No Brasil, é permitido chutar a
santa.
No Brasil, é permitido dizer que
Jesus Cristo era um banana.
No Brasil, é permitido sacanear
com igual ignorância ou sabedoria o sagrado e o profano.
E não esperem ler aqui a defesa
de alguma forma de censura. Cada um diga o que quiser. E arque com as
consequências aceitáveis na democracia. É a natureza do jogo.
Mas um território se pretende
verdadeiramente divino e imune à crítica: o do petismo, incluindo os espaços
que ele diviniza. Os quatro analistas do Santander, como sabemos, foram para a
fogueira em razão de um texto sacrílego.
Nesta semana, mais uma
não-notícia ganhou ares de escândalo, inflamando o espírito jihadista. A
consultoria Rosenberg Associados, numa síntese notável, considerou que Dilma
ainda é a favorita, mas emendou: “O cenário mais provável é a continuidade da
mediocridade, do descompromisso com a lógica, do mau humor prepotente do poste
que se transformou em porrete contra o senso comum”.
É só a opinião de uma
consultoria. Fez-se uma gritaria danada na imprensa. Alberto Cantalice,
vice-presidente do PT e autor da lista negra de jornalistas (estou lá, o que me
honra), afirmou que o partido iria ignorar a avaliação. Mas o seu exército pediu
que se queimassem as bruxas.
Segundo a metafísica dos
fanáticos –e isto, ao menos, essa gente preserva do socialismo–, é preciso
fulminar a opinião contrária como expressão do Mal. A crítica nunca é tomada
como um caminho legítimo, ainda que errado.
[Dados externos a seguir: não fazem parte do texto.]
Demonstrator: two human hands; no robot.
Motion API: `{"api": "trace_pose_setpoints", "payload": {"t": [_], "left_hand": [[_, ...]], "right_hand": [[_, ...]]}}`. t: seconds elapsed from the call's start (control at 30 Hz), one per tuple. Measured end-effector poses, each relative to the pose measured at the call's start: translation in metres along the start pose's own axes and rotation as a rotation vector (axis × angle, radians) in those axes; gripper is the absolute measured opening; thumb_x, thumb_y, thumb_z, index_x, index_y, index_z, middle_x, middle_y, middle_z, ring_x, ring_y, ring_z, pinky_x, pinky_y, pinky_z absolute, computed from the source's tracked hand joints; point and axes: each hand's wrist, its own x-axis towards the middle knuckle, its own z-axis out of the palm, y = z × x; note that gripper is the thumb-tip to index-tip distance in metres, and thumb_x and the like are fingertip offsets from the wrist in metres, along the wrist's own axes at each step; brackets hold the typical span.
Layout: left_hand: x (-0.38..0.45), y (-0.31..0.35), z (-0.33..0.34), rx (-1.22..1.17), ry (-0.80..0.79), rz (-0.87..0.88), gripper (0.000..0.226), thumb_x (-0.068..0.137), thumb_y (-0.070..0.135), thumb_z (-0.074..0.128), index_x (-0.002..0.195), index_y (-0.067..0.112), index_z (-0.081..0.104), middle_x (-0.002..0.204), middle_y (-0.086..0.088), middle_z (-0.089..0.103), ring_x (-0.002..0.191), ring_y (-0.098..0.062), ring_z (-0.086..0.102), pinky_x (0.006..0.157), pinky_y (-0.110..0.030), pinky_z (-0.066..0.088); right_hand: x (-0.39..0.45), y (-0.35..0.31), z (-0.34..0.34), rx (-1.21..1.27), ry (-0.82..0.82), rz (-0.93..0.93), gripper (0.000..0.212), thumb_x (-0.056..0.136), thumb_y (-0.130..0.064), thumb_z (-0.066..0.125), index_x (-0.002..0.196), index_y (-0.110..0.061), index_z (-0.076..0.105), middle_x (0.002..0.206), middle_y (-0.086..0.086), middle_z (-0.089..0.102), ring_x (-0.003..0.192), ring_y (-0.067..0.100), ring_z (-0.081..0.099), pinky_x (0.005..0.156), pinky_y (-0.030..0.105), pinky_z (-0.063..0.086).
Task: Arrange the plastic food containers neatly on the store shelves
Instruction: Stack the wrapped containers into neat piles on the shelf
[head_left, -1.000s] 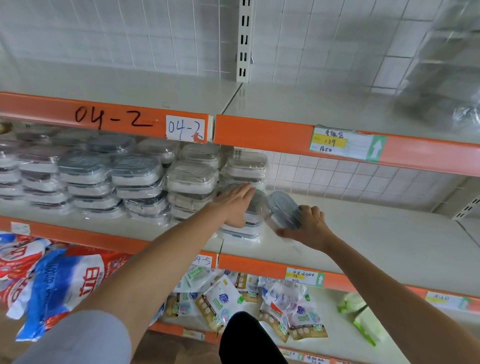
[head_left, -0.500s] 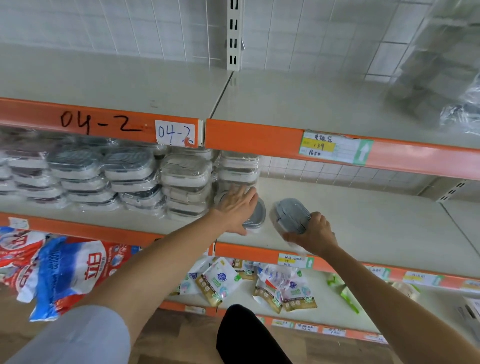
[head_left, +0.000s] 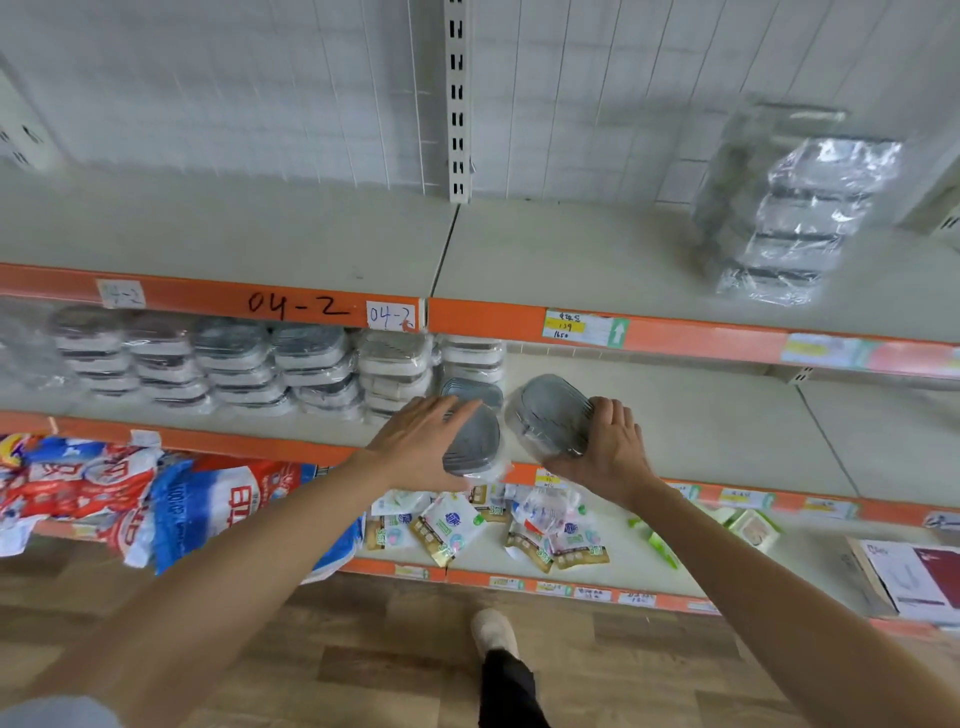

Alguém considera, por exemplo,
ruim ou péssima a gestão de Fernando Haddad em São Paulo, como fazem 47% dos
paulistanos? Descarte-se as possibilidades de o prefeito ser incompetente, ter
errado nas escolhas ou alimentar interesses menores –afinal, só os “inimigos”
os têm. Os descontentes ou estão a serviço da reação ou são pessoas abduzidas
por um espírito maligno, que as faz perder a capacidade até de arbitrar o que é
melhor para si mesmas.
A matriz dessa visão de mundo é o
fascismo, de direita ou de esquerda. Os novos arautos, como antes, falam em
nome do progresso, da igualdade e do Bem. Foi com a colaboração de obreiros
assim que Hitler e Stálin se apresentaram como engenheiros de homens. Mataram
milhões sem piscar. A tarefa de transformar o morticínio em teoria política, em
categoria de pensamento e numa forma de ascese ficou a cargo de intelectuais
–incluindo os da imprensa.
O tucano Aécio Neves está
padecendo nas mãos do espírito miliciano deste tempo. Um candidato de oposição,
Santo Deus!, é constrangido a evitar críticas ao governo, ou pesará sobre ele a
suspeita de que, se eleito, vai punir os pobres. Não era diferente com Eduardo
Campos, tornado agora um respeitável sonhador morto. Quem o viu no “Jornal
Nacional” pode ter ficado com a impressão de que era candidato à Presidência
não porque tivesse algo a dizer, mas porque não tinha como escapar dos
entrevistadores. Outro elogia o homem “que buscava o sonho”. Huuummm... Só não
conseguia aceitar o político que buscava outra... realidade! Admiro o decoro
com cadáveres, desde que se respeitem os vivos.
A imprensa é a primeira a
demonstrar, com correção, que uma política desastrada de combate à inflação
jogou parte da conta nas costas da Petrobras, cujo valor de mercado despencou.
Ai de Aécio, no entanto, se apontar o desastre! Com ar inquiridor, lá vem a
pergunta: “Então, se o senhor vencer a disputa, vai elevar o preço dos
combustíveis?” Se ele diz “não”, passa a ser usuário do mal que denuncia; se
diz “sim”, ninguém quer saber como e quando a correção seria feita. Busca-se um
título ou uma síntese bucéfala: “Se eleito, tucano diz que aumenta o preço da
gasolina”.
“É uma pergunta legítima”, dirá
alguém. Tudo o que interdita o debate e torna a realidade ainda mais obscura
agride a verdade e o processo democrático. De resto, é preciso definir se
entrevistadores perguntam para, de fato, saber ou para desmoralizar o
entrevistado. Será assunto de outra coluna.
Está com vontade de criticar a
Dilma, leitor? Não seja herético ou iconoclasta! Chute a imagem de Nossa
Senhora, a santa que a governanta já chamou de... “deusa”!